A month after the Canaries she flew to South Africa for the republic’s two most famous ultras, Cape Town’s Two Oceans in March and in April the 89-kilometer Comrades Marathon, run between Durban and Pietermaritzburg. Both draw thousands of competitors. At the second split in the 56-kilometer Two Oceans, taken at marathon distance, Hawker realized she had broken her personal best for a road marathon of 2 hours 45 minutes—and this on a hilly course. (“I really must work on my marathon time,” she says as an aside.) She finished Comrades in seventh place, three places behind fellow Brit (now living in Canada) Ellie Greenwood.
After that it was back to Europe for her favorite Alpine races, the Zermatt Marathon in early July, where she came in second, and three weeks later the 78-kilometer Swiss Alpine Davos, where she holds the course record. Lizzy won, her first victory since 2007, dedicating her success to local runner Jasmin Nunige, who had beaten her in Zermatt but was reduced to firing the starting pistol at Davos because of illness.
Interspersed with these races were coaching commitments that saw her clocking up huge distances above and beyond what her training program required. Hawker has taught at the Laufschule Scuol in the Engadine Alps of Switzerland for several years, the school’s star tutor in ultra distances. If you want insider tips on running the UTMB, Scuol is the place to go.
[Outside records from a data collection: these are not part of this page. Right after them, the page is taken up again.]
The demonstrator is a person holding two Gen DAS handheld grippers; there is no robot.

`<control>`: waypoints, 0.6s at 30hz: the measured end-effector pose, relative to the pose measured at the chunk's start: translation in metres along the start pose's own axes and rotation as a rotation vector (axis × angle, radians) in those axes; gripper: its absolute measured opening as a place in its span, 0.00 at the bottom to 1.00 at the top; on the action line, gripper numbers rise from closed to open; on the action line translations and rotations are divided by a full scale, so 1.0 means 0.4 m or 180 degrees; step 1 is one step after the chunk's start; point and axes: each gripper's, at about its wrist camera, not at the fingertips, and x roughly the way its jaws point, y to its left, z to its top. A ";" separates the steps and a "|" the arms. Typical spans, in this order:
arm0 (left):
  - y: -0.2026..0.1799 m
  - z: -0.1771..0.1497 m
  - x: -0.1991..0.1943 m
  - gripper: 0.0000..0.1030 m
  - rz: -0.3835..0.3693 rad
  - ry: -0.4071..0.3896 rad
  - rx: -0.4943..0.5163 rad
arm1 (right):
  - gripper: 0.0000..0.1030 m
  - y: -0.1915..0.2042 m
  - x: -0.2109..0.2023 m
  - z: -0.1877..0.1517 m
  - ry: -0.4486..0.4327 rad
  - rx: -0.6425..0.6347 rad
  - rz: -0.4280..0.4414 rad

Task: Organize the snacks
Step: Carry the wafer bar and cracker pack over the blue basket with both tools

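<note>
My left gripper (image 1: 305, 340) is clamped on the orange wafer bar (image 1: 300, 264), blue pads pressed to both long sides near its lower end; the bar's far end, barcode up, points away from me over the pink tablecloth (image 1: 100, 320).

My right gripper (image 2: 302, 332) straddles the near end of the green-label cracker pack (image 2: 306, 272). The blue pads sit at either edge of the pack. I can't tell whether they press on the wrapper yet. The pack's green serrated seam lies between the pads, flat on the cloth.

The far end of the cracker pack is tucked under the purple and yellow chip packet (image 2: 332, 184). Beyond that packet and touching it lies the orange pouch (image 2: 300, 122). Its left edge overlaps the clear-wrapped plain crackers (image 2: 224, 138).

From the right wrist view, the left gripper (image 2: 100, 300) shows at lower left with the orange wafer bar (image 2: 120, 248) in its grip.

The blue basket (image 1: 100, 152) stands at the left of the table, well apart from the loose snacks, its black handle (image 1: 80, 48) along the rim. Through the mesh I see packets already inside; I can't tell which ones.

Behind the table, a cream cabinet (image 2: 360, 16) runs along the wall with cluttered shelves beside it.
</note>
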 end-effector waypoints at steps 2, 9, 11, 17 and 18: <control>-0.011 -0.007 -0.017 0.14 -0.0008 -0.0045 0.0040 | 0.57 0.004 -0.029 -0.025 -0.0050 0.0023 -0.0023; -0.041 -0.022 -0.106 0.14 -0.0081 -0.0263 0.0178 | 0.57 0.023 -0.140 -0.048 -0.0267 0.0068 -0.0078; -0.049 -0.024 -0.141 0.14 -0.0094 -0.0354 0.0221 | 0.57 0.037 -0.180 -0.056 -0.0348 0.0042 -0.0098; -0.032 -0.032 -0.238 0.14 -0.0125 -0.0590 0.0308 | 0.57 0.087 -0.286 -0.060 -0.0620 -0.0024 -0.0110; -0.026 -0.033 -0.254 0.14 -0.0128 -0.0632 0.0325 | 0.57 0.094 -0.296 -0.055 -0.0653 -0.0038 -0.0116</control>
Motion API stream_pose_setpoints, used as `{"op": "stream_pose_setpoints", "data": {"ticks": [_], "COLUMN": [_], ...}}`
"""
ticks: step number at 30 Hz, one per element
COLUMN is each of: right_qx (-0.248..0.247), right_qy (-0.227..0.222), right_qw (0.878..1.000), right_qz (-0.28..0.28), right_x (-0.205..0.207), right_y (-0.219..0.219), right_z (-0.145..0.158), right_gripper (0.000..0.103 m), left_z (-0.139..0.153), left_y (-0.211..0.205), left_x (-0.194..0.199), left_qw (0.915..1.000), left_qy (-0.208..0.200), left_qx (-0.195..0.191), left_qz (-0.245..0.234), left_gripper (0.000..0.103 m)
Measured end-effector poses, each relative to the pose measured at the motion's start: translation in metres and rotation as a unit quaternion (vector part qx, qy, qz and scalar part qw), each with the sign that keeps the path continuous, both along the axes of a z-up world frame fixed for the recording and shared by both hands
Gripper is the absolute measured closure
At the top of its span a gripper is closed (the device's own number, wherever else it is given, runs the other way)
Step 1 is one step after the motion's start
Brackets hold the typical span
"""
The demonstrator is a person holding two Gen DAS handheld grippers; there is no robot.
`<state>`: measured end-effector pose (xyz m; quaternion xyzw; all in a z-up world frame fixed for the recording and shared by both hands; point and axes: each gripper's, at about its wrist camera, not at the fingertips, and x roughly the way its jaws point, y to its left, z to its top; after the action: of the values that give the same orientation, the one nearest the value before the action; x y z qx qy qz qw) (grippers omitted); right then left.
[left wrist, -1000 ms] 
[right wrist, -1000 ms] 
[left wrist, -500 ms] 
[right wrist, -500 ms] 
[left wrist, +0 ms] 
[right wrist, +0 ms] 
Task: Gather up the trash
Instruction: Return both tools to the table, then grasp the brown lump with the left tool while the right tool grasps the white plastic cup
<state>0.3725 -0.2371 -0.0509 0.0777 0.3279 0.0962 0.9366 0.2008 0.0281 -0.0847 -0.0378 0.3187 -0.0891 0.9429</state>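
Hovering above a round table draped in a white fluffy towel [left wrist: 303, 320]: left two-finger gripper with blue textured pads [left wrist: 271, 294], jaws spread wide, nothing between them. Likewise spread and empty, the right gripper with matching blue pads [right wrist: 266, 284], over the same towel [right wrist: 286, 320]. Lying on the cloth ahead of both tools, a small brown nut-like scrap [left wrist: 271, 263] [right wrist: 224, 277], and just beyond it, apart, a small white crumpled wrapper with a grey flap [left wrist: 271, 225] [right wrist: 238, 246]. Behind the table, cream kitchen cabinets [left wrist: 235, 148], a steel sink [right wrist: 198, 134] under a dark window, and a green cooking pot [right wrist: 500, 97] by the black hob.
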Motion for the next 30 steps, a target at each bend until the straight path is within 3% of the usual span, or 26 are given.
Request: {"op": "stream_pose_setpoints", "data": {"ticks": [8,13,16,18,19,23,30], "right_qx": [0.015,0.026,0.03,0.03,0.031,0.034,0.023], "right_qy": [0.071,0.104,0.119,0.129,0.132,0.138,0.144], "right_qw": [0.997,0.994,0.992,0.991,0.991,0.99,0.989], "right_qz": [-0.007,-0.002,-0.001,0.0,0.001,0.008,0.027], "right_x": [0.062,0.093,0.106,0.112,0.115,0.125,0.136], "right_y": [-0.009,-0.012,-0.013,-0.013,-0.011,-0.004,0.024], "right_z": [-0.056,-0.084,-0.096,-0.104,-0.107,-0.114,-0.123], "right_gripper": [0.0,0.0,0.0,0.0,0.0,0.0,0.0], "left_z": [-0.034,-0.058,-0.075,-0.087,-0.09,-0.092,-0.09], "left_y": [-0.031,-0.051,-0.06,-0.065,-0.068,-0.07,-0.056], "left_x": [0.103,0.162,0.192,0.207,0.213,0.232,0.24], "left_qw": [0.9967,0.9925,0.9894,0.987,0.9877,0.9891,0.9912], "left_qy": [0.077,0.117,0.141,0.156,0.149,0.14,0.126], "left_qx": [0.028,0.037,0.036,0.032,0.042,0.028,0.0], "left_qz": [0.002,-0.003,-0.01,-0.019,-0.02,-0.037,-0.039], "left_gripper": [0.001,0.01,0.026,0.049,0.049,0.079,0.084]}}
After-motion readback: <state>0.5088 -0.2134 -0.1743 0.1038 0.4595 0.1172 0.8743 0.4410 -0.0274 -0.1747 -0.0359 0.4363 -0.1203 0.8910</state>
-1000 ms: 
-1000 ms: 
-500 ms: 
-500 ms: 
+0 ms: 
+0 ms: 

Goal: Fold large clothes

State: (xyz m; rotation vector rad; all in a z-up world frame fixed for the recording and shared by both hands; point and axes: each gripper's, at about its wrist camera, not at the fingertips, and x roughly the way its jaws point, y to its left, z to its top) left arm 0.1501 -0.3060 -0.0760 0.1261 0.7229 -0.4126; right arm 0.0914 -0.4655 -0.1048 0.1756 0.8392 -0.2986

Apart from her deal with The North Face and occasional writing assignments, this is how Hawker sustains herself.
In August Hawker lined up for the race that made her name, the UTMB, winning in difficult circumstances. Europe’s premier mountain ultra had been abandoned in 2010 because of bad weather (see “UTMB Fun Run,” March 2011, Issue 71) and as a consequence athletes were required to carry more protective gear. They needed it. A powerful front moved through the French Alpine resort of Chamonix at the scheduled time of departure, so organizers put back the starting time by five hours. Then there was that hip injury that almost saw Hawker quit at 70 miles. She slipped on ice and the bruise was so painful, she thought she’d suffered a stress fracture in her pelvis, an injury she’s overcome once before, in 2007.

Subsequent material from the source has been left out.